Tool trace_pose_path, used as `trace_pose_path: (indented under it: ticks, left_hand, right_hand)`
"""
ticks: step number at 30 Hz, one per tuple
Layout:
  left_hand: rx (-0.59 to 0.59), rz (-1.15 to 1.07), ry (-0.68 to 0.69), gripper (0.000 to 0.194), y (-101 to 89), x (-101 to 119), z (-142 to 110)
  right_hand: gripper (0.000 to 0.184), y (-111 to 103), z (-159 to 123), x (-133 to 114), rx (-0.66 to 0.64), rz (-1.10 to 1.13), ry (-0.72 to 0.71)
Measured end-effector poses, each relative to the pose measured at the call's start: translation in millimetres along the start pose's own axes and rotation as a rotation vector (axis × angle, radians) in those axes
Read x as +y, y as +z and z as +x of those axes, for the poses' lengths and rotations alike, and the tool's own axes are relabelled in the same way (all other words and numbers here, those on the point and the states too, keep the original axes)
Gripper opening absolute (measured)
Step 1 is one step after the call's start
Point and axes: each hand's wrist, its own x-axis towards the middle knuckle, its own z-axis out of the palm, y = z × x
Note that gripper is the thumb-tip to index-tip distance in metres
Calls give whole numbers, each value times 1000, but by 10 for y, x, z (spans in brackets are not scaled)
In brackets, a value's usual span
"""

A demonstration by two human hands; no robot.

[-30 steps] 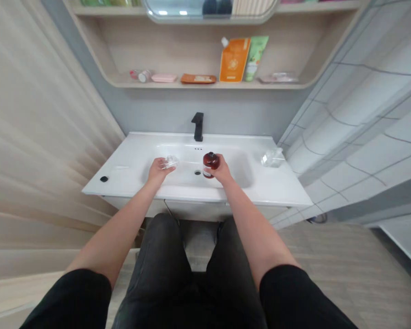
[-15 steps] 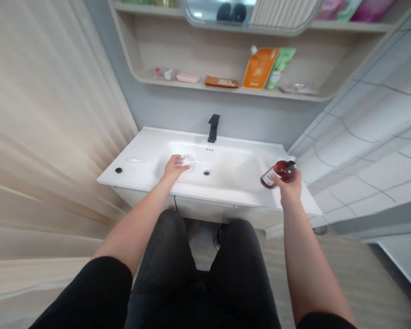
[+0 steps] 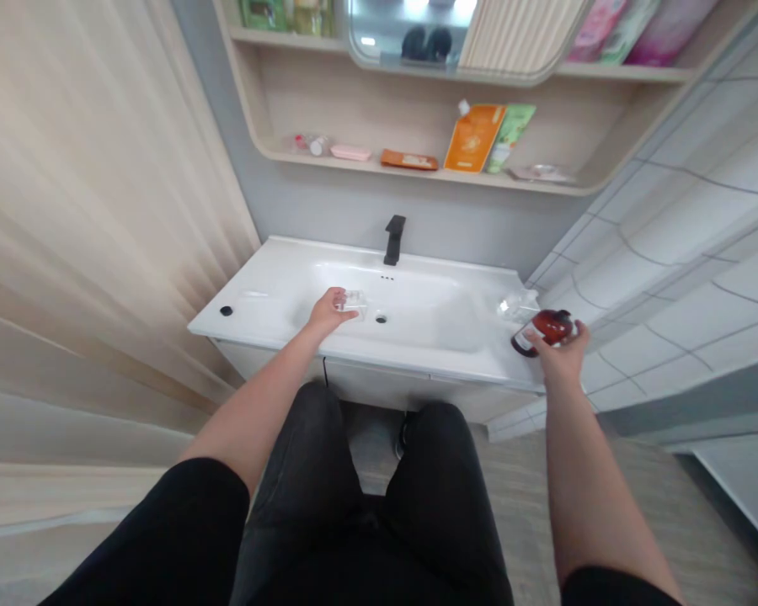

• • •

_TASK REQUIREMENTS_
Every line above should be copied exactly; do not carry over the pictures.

_WORKED SOLUTION_
Tool trace_pose_path, used as `trace_pose_path: (indented under it: ticks, left_hand, right_hand)`
"""
ticks: step number at 30 Hz, one per tuple
Layout:
  left_hand: rx (-0.59 to 0.59), rz (-1.15 to 1.07), ry (-0.68 to 0.69), gripper (0.000 to 0.194), y (-101 to 89), x (-101 to 119), z (-142 to 110)
  right_hand: gripper (0.000 to 0.184), y (-111 to 103), z (-159 to 123), x (-133 to 114), rx (-0.66 to 0.64), rz (-1.10 to 1.13), ry (-0.72 to 0.71)
Measured end-effector poses, each relative to the pose measured at the call's start: translation in millimetres along the start pose's own axes and rotation as a rotation vector (axis × angle, radians) in those axes
Read x as +y, y as +z and z as +x of those axes, for the poses' lengths and rotations alike, and the tool's own axes are relabelled in the same way (all other words and numbers here, those on the point and the states too, keep the original axes)
Gripper opening absolute (measured)
Step 1 is one step after the call's start
Point and axes: each hand's wrist, its own x-axis towards the middle knuckle, its own z-axis out of the palm, y = z × x
Note that gripper is the thumb-tip to index-tip distance in metres
Calls give whole numbers, each value times 1000, but by 10 for y, x, z (spans in brackets are not scaled)
In brackets, a value's usual span
"""

A demonstration by two human hands; no robot.

[-30 steps] 
[-15 steps] 
[+0 steps] 

No other output is expected for this exercise.